Newer Child and Youth Care practitioners are quickly overwhelmed and intimidated by the onrush of sensory stimulation, inter-personal bumps and clashes, lack of obvious order and generally sparsely equipped environments that they are suddenly surrounded by. My belief is that it takes six months for newer workers to gain enough personal safety to reduce their own anxiety to manageable levels, and another six months to skillfully manage the tasks inherent in living well in whatever life space they are working. At the end of a well supervised and relatively supportive first year of practice, the newer worker often feels like he/she is starting to win the battle.

There is a fitting in that is required early on, which new workers must do, yet there does not seem to be any pat formula or diagram for them to follow.

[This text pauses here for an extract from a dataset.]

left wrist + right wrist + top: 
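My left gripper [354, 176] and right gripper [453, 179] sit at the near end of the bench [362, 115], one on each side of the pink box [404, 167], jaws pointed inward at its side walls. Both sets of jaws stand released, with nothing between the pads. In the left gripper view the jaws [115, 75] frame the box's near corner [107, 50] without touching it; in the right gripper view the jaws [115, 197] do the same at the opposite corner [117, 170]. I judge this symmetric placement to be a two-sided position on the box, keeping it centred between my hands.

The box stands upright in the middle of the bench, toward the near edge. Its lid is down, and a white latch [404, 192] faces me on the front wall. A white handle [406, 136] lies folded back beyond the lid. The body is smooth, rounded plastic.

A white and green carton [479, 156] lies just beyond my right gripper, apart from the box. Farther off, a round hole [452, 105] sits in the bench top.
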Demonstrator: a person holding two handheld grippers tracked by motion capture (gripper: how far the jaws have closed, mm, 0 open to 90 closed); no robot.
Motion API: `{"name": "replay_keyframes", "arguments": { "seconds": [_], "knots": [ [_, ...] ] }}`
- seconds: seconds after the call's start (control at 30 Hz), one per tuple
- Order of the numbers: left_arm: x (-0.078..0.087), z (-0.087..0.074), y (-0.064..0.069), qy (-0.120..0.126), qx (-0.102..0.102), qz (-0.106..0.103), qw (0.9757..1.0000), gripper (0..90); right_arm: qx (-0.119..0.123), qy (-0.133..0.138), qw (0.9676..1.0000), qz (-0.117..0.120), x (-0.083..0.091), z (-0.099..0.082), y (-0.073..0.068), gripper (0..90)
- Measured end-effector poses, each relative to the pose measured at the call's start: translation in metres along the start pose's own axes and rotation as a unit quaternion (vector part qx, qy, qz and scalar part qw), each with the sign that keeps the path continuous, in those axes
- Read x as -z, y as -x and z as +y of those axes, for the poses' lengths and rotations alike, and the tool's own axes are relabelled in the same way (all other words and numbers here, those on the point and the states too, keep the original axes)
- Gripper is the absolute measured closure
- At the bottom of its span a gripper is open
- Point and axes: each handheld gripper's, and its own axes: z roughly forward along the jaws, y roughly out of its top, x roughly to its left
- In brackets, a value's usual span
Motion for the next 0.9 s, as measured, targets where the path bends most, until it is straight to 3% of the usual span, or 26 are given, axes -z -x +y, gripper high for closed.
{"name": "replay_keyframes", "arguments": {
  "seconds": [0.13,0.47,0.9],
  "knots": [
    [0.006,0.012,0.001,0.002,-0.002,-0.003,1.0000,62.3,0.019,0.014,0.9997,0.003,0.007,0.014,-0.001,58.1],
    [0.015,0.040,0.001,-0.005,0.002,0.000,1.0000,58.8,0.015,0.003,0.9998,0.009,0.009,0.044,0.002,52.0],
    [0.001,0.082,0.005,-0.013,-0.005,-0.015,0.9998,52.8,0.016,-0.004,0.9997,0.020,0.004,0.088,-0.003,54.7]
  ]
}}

The cultural and social demands of this Life Space are both mysterious and in your face, providing little room for reflection and thoughtful answers. Residential care workers will find that the first reply to a friendly overture as they join a group of teens will be “Who the (fill in the locally favorite expletive) are you?”. Community based Child and Youth Care practitioners, as they stroll innocuously around the local neighborhood, will get similar questions and suspicious looks from both young and old. Family support workers, once they get past the initial barrier of what did we do to deserve you, will get challenged with questions about how their background or training has any relevance at all to what the family really needs.

Newer workers respond to these personally challenging and sometimes perplexing demands by feeling even less safe and competent, retreating from the life space environment. Newer residential workers can hide in the office or avoid challenging situations until they have figured out how to fit in, unfortunately sometimes becoming too similar to the youth by talking or dressing less like an adult. Community worker can stay In the storefront, waiting for people to drop in to this more culturally neutral environment, or only wander the neighborhood with a more experienced colleague. Newer Child and Youth Care family support workers are often relieved when families do not seem to be home, or certain more difficult members are absent, and rely on a prepared agenda to get them through the home visit.

Life Space work during the initial year of Child and Youth Care practice, is more about the new worker getting comfortable and overcoming competence fears than it is about a strategic use of life evens to create change. Yet the time will come in each worker’s professional development when they could not imagine any better place to work with people.